2 ACCEPTED SOLUTIONS

Accepted Solutions

Contributor

Once it brings it it wont bring again because it will save its timestamp and then use that to get newer files added and so on.

View solution in original post

Master Guru

@CodeLa @SAMSAL 

I want to point out that tracking timestamps will not always guarantee NiFi will consume all files from the input file directory depending on how they are being placed in that directory.

The ListFile processor looks at the last modified timestamp on the file.  It then lists all files since the last recorded timestamp stored in NiFi state manager from the previous processor execution.  On first run their will be no state and this everything currently is listed.

Now consider the scenarios below which can affect above from listing all files:

  • The mechanism that is writing the files to that inout directory is not updating the last modified timestamp on the file once it is done writing to it.  Let say we have file 1 that starts being written to as 12:00:01.000 and file 2 that starts being written as 12:00:01.300. File 2 completes first and is consumed by listFile and stored state is updated to reflect 12:00:01.300.  Now File 1 completes, but is never consumed by ListFile since its last modified timestamp is older than file 2.

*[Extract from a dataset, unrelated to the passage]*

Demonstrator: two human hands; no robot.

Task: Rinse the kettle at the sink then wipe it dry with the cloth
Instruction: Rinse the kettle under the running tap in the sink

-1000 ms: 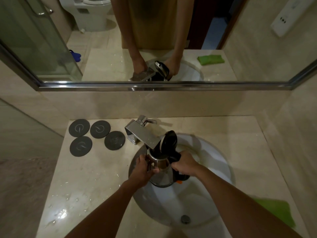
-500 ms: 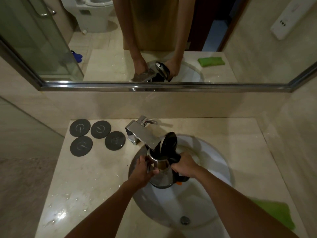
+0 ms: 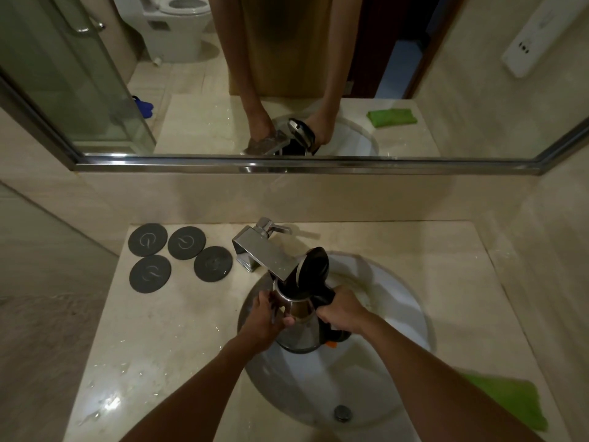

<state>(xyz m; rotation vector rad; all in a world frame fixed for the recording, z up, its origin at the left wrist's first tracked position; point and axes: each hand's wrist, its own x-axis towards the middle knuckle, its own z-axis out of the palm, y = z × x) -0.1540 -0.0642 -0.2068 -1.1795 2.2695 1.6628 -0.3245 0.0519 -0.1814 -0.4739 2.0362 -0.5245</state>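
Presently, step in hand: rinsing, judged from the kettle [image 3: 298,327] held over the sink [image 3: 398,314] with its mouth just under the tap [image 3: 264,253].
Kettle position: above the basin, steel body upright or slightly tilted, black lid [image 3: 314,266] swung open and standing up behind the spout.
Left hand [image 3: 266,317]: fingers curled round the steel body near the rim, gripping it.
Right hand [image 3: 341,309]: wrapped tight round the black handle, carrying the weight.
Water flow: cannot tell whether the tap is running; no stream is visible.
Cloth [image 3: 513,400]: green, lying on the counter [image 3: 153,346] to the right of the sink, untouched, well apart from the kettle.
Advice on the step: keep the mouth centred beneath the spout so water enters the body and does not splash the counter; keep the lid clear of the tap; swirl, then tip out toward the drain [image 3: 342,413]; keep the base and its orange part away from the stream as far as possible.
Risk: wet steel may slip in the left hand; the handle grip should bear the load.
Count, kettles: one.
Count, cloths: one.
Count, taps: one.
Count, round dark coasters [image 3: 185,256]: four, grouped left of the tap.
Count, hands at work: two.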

If you are in such a scenario, the ListFile offers a different "Listing Strategy" called "Tracking Entities" which tracks filenames as well in a cache service which allows it to still list files that may have an older timestamp.

Another thing to consider is listFile may list the same file more than once. Consider this scenario:

  • You tell NiFi ListFile to list files from directory /nifi/myfiles/.  The mechanism writing these files to the target directory does update the last modified timestamp as file is being written, but does not use a ".<filename>" (dot rename) approach to writing these files (means file is initially a hidden file until file write completes and then is renamed and made unhidden. Default listFile config ignores hidden files).  So when ListFile runs, it sees that file with newer last modified timestamp and lists it.  Then on next execution it sees same file again because its last modified timestamp is updated as file is still being written to.

If you are in such a scenario, you would want to make use of the "Minimum File Age" property.  This property tells the listFile to ignore any files were the last modified time stamp when compared to current time is not at least that configured amount of time old (that means last modified timestamp has not changed for configured amount of time).  That configured time is arbitrary and what ever length is needed for you to be confident file write was complete. 

Something else you need to consider depends on if both the following are true:

1. You are using a multi node NiFi cluster
2. The configured directory you are listing from is mounted to every node.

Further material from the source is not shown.